In 2021, Colorado Gov. Jared Polis signed SB21-169, the first of its kind, into law that establishes a framework requiring insurers to review whether the use of big data in their processes is discriminatory. The first draft of a set of rules for managing predictive algorithms and models was released in February and focuses on life insurance underwriting. Private passenger car underwriting is next, and the Colorado Division of Insurance, part of the state’s Department of Regulatory Affairs, is working on developing various rules for insurers.
Michael Conway, insurance commissioner for the state of Colorado, said at a meeting on April 6 that this work needs to be done.
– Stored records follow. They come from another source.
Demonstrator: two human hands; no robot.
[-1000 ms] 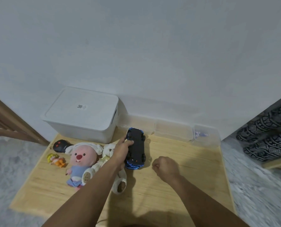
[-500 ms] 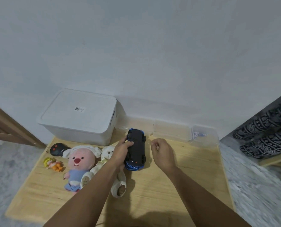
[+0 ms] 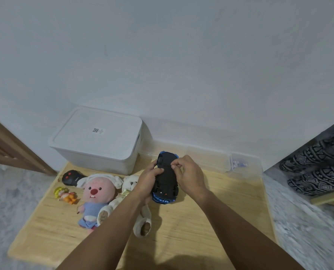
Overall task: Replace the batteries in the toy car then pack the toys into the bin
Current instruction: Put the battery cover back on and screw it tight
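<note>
The white wall fills most of the view, with grey carpet around the low wooden desk (image 3: 211,221). Left of the grip and further back sits the lidded white bin (image 3: 98,141), still shut. Nearer on that side lie the pink plush (image 3: 98,193), a white plush (image 3: 131,184), a black remote (image 3: 70,177) and a small figurine (image 3: 65,194). The toy car (image 3: 167,178) lies belly-up, long axis running away from the person. The left hand (image 3: 147,181) clasps its left flank; the right hand (image 3: 189,176) pinches at the underside with thumb and forefinger, likely working the battery cover, and looks nearer that spot
</note>
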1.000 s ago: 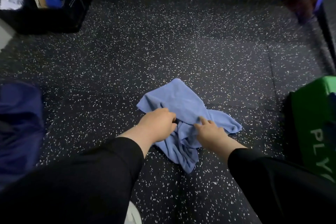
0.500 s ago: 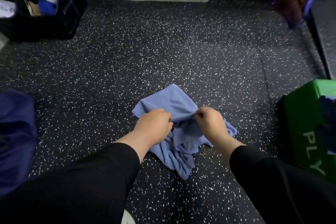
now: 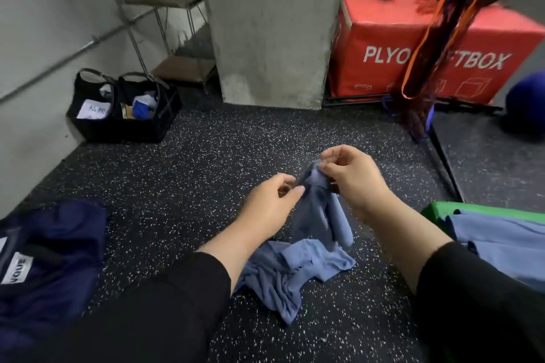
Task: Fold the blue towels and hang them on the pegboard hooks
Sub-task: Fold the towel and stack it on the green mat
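A light blue towel (image 3: pixel 312 262) is lifted by one end off the speckled black floor, its lower half still crumpled on the floor. My right hand (image 3: pixel 354 180) pinches the raised top edge between thumb and fingers. My left hand (image 3: pixel 271 203) is just left of that edge, thumb and forefinger pinched at the cloth's side. More blue towels (image 3: pixel 501 239) lie on a green box (image 3: pixel 436 209) at the right. No pegboard is in view.
A concrete pillar (image 3: pixel 271 26) stands ahead, a red plyo box (image 3: pixel 413 47) to its right with hanging straps (image 3: pixel 424 47) in front. A black basket (image 3: pixel 124 109) sits by the left wall. A dark navy garment (image 3: pixel 44 259) lies at my left.
Both hands rose from the floor, pulling one end of the towel up. The view tilted upward, showing the pillar and red box.
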A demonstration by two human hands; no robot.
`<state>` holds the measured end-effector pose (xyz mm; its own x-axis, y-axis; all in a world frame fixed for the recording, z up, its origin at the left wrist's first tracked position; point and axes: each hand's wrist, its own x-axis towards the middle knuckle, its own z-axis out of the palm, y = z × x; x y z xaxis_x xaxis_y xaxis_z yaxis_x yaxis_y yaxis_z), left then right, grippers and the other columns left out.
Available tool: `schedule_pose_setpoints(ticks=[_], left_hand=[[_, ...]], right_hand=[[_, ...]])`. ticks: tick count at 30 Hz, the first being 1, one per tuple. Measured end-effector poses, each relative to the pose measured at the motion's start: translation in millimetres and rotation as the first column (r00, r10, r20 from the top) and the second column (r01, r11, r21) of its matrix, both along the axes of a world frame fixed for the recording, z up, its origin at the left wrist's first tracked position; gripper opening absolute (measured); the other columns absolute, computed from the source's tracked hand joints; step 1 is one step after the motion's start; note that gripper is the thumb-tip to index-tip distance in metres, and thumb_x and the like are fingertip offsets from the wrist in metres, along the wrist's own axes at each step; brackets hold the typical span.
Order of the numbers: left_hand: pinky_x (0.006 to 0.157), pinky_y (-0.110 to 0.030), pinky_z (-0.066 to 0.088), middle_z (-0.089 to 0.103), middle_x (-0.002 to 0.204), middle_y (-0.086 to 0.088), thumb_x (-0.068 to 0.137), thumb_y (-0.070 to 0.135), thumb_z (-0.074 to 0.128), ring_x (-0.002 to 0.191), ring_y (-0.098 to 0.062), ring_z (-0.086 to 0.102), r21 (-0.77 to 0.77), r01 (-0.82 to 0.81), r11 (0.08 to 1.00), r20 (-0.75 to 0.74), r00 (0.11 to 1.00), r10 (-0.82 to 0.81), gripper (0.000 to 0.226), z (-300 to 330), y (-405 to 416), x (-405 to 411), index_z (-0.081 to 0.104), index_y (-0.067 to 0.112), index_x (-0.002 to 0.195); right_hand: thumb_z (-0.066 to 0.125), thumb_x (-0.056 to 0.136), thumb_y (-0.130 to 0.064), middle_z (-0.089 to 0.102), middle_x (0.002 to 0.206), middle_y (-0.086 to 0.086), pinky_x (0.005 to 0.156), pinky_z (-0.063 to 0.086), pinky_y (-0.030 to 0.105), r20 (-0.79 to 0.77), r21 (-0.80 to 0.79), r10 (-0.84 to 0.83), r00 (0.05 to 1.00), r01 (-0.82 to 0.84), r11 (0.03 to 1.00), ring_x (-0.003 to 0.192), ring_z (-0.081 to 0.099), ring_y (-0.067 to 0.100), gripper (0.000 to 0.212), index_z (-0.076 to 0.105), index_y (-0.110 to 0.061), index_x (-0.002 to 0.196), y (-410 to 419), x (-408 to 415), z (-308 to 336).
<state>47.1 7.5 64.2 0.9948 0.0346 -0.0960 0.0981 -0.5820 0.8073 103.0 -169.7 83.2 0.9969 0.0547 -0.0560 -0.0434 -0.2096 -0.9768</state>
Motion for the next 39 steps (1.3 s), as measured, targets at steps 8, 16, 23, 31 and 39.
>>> schedule_pose_setpoints(ticks=[8, 16, 23, 31, 39], left_hand=[[0.087, -0.033, 0.05, 0.063, 0.108, 0.013, 0.093, 0.039, 0.067, 0.098, -0.009, 0.061, 0.058, 0.01, 0.998, 0.258, 0.966, -0.024, 0.021, 50.6, -32.9, -67.0, 0.068, 0.033, 0.113], [0.095, -0.034, 0.053, 0.068, 0.109, 0.009, 0.09, 0.03, 0.074, 0.1, -0.008, 0.066, -0.044, 0.222, 0.974, 0.209, 0.955, -0.208, 0.018, 66.1, -54.2, -83.3, 0.07, 0.028, 0.108], [0.082, -0.042, 0.053, 0.067, 0.089, 0.007, 0.088, 0.035, 0.064, 0.086, -0.017, 0.065, -0.043, 0.186, 0.982, 0.224, 0.959, -0.172, 0.007, 66.5, -66.7, -82.0, 0.064, 0.03, 0.084], [0.073, -0.045, 0.053, 0.069, 0.077, -0.006, 0.096, 0.028, 0.061, 0.069, -0.013, 0.056, -0.245, 0.178, 0.953, 0.127, 0.98, -0.15, 0.02, 74.1, -61.4, -69.1, 0.068, 0.019, 0.08], [0.083, -0.053, 0.054, 0.068, 0.074, -0.01, 0.1, 0.021, 0.058, 0.071, -0.017, 0.058, -0.351, 0.098, 0.931, 0.096, 0.993, -0.068, 0.025, 74.4, -51.7, -56.9, 0.069, 0.005, 0.083]], right_hand=[[0.073, 0.087, -0.006, 0.072, 0.079, 0.004, 0.063, 0.049, 0.033, 0.145, -0.116, -0.045, 0.988, 0.062, 0.991, 0.066, 0.061, 0.012, 0.013, 0.07, -0.018, 0.087, -16.2, -85.9, 65.4], [0.077, 0.083, -0.014, 0.071, 0.072, 0.0, 0.064, 0.048, 0.036, 0.112, -0.17, -0.122, 0.986, 0.14, 0.976, 0.064, 0.059, 0.012, 0.009, 0.07, -0.017, 0.078, -39.9, -110.1, 71.9], [0.075, 0.086, -0.003, 0.068, 0.071, 0.005, 0.051, 0.044, 0.023, 0.009, 0.013, -0.101, 0.995, 0.101, 0.995, 0.058, 0.059, 0.012, 0.01, 0.069, -0.01, 0.084, -45.2, -115.5, 75.7], [0.072, 0.088, -0.006, 0.076, 0.082, 0.008, 0.067, 0.048, 0.036, 0.042, -0.022, -0.121, 0.992, 0.122, 0.992, 0.07, 0.065, 0.017, 0.01, 0.072, -0.015, 0.084, -48.5, -105.3, 67.7], [0.072, 0.093, -0.022, 0.074, 0.086, 0.003, 0.081, 0.055, 0.037, 0.04, -0.065, 0.122, 0.992, -0.119, 0.991, 0.077, 0.065, 0.016, 0.009, 0.075, -0.014, 0.094, -43.4, -106.5, 66.4]])
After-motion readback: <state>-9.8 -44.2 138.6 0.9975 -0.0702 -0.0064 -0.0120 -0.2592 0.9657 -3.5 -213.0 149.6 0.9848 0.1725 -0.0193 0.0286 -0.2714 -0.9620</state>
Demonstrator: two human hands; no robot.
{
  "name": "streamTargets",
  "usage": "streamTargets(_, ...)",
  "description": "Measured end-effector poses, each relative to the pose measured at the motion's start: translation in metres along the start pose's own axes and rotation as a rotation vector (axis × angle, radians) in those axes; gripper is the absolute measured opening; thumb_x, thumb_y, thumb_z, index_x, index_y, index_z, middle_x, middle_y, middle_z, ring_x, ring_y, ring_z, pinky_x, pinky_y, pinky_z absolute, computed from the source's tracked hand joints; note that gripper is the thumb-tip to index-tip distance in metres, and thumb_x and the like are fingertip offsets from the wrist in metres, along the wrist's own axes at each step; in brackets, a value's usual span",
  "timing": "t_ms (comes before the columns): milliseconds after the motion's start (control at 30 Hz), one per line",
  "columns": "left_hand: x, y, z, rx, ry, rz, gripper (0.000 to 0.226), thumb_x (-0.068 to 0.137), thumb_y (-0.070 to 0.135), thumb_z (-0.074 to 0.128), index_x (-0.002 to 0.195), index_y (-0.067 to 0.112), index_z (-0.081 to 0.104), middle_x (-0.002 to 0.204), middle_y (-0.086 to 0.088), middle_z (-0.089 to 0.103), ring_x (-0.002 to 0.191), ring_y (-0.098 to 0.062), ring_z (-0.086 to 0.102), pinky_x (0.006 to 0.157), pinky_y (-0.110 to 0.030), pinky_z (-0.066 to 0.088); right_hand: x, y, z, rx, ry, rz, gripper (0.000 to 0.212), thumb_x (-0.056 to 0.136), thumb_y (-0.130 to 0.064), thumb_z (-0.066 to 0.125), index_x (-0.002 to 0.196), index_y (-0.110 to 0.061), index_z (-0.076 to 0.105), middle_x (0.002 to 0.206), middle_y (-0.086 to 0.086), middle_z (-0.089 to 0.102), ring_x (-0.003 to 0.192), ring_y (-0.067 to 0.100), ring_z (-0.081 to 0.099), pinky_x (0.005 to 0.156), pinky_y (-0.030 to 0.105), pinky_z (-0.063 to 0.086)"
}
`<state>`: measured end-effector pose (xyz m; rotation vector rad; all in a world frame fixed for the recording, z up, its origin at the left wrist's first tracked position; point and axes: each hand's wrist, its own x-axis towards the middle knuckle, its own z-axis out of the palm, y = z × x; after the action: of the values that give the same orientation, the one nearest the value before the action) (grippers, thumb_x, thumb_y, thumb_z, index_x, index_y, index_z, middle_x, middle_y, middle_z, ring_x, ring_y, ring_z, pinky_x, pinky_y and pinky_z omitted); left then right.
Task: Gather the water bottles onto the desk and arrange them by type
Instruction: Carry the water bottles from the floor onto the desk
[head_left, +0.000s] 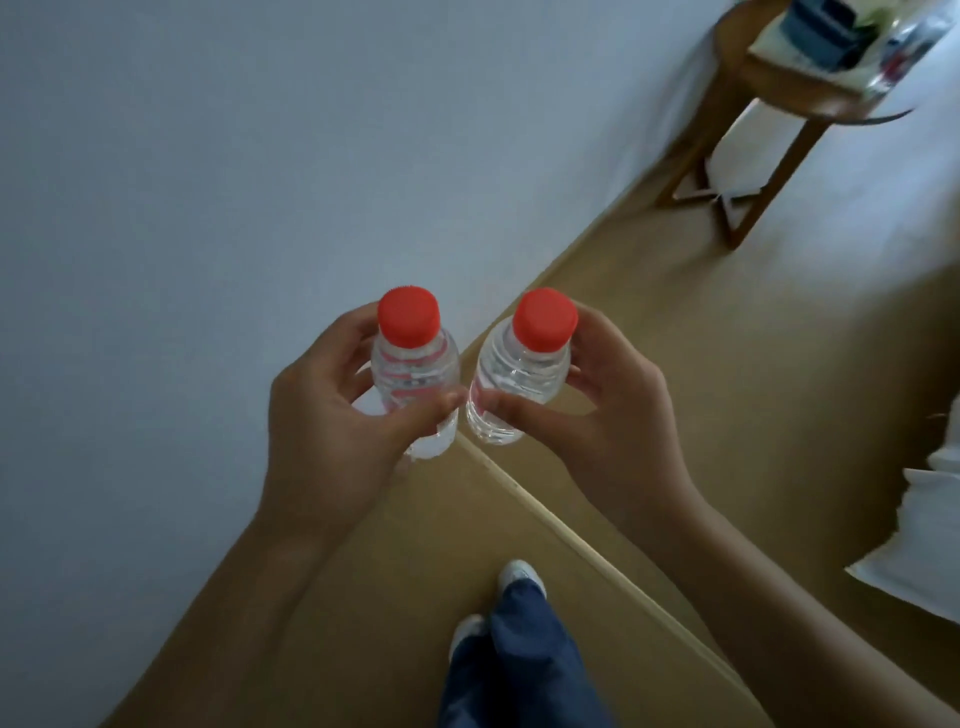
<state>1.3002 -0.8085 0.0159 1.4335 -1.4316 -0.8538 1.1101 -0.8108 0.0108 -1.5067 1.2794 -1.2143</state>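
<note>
I hold two small clear water bottles with red caps upright in front of me, side by side and almost touching. My left hand (332, 415) grips the left bottle (415, 374) around its body, thumb across the front. The right bottle (519, 374) sits in the grip of my right hand (608, 415), fingers curled behind it and thumb in front. Both bottles hang in the air above the floor, close to a pale wall. No desk surface shows under them.
A pale wall (208, 156) fills the left and top. Tan flooring (675, 364) runs right with a raised strip across it. A round wooden side table (769, 98) holding blurred items stands at top right. White bedding (924, 545) juts in at right. My legs and white shoes (514, 577) are below.
</note>
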Motion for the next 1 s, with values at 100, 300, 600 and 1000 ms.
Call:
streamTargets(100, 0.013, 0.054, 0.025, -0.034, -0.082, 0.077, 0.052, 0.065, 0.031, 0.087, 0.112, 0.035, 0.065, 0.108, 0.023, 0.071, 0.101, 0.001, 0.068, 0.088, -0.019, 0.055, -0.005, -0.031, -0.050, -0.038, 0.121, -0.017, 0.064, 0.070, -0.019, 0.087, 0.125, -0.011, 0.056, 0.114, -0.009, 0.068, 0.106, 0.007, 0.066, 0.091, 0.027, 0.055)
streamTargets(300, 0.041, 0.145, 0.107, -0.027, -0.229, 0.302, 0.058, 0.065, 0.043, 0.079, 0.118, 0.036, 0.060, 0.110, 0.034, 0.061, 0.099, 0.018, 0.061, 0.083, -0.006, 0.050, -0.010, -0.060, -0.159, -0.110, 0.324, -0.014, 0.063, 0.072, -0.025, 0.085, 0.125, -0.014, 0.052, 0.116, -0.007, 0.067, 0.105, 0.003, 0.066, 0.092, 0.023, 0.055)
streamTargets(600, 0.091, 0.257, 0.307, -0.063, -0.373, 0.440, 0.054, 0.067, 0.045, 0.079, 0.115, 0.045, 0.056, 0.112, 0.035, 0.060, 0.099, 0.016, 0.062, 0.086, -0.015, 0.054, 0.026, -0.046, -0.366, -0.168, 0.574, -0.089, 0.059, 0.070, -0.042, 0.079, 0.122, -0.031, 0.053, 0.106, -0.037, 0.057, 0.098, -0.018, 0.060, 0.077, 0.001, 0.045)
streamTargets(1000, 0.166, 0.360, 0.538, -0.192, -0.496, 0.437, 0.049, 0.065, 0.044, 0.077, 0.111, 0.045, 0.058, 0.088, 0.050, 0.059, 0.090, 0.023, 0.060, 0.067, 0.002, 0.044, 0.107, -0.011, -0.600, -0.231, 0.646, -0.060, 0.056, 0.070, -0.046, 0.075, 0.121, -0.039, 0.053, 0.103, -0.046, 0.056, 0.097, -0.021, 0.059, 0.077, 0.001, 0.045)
“It is clear that the world of big data/AI is approaching us very quickly, in new ways, on an almost constant basis,” Conway said. “I absolutely, fundamentally believe that if we, as regulators and the industry, do not figure out how to regulate this as part of the insurance practice, someone from outside the insurance world will come in and regulate this for us, and I don’t think that will be good. for all.
“I really hope that you all will have a good and frank conversation with us, but know that we will continue to move this work forward,” he continued.
Stakeholder meetings are designed to engage industry representatives in discussion before rules are adopted. The Restriction on Insurers’ Use of External Consumer Data Act protects consumers from unfair discrimination based on race, color, national or ethnic origin, religion, gender, sexual orientation, disability, gender identity, or gender expression.
Jason Lapham, director of big data policy and artificial intelligence at Colorado’s insurance division, said that while the first segment of life insurance is still in progress, it’s time for the auto insurance industry to get ready as well.
“The first requirement for carriers is that they must check whether the use of those tools that use external consumer data and information sources lead to unfairly discriminatory results, and also establish a governance or risk management structure that is designed to mitigate the consequences for potential consumers. the harm that can result from the use of these tools,” he said.
External consumer data is defined as credit scores, social media habits, location, shopping habits, home ownership and more, Lapham added.
“One example is the use of credit histories [which] are often a reflection of historical economic discrimination against historically marginalized communities, and the use of insurance scores that include credit histories to assess risk has the real ability to replicate that discrimination by charging members of protected classes disproportionately higher premiums,” Lapham said.
Conway said the division doesn’t know what external consumer data each individual company uses, there are probably companies that use criminal history, for example.
“When we talk about testing, we are going to focus on the overarching results of any algorithm or big data engine that insurance companies use for underwriting, and then we will work backwards. see what rating factors we or the industry believe have a potentially negative, unfairly discriminatory impact. It’s a long way to go,” Conway added.
Lapham said there are potential benefits to using algorithms that include big data and predictive models, including the ability for carriers to better assess risk, which could create opportunities for insurers to cover underserved populations.
Lynn Elliot of APCIA spoke during the meeting to note that APCIA represents approximately 1,200 insurers and reinsurers in the Colorado area, which provide 57% of property and casualty insurance coverage in the state. “Senate Proposition 169 poses unique challenges for regulators and regulated companies,” she said.
Elliot also noted the efforts of APCIA and other industry companies to promote diversity, equity and inclusion.
Michael Dylon of the American Consumer Federation added: “We appreciate the insurance industry’s commitment to diversity and equity, but it doesn’t have to be limited to your workforce. refers to your business practices and the use of various factors that we talked about that he listed, including credit history, home ownership, education level, occupation, etc. And we have a lot of evidence that the use of these factors disproportionately harms blacks and Latin Americans. consumers and it unfairly harms other consumers.”
The Innovation, Cyber Security and Technology (H) Committee of the National Association of Insurance Commissioners has several groups working to define and develop a framework for the use of artificial intelligence. The Accelerated Underwriting Working Group will explore the use of external data and analytics in accelerated life insurance underwriting, which is working closely with the Big Data and Artificial Intelligence Working Group. This working group is tasked with exploring the use of big data and AI, as well as machine learning, to develop possible recommendations for managing models.
The European Union is also working on a law regarding AI. Legal initiatives include a European legal framework, a system of civil liability and a review of sectoral safety legislation, according to the EU website.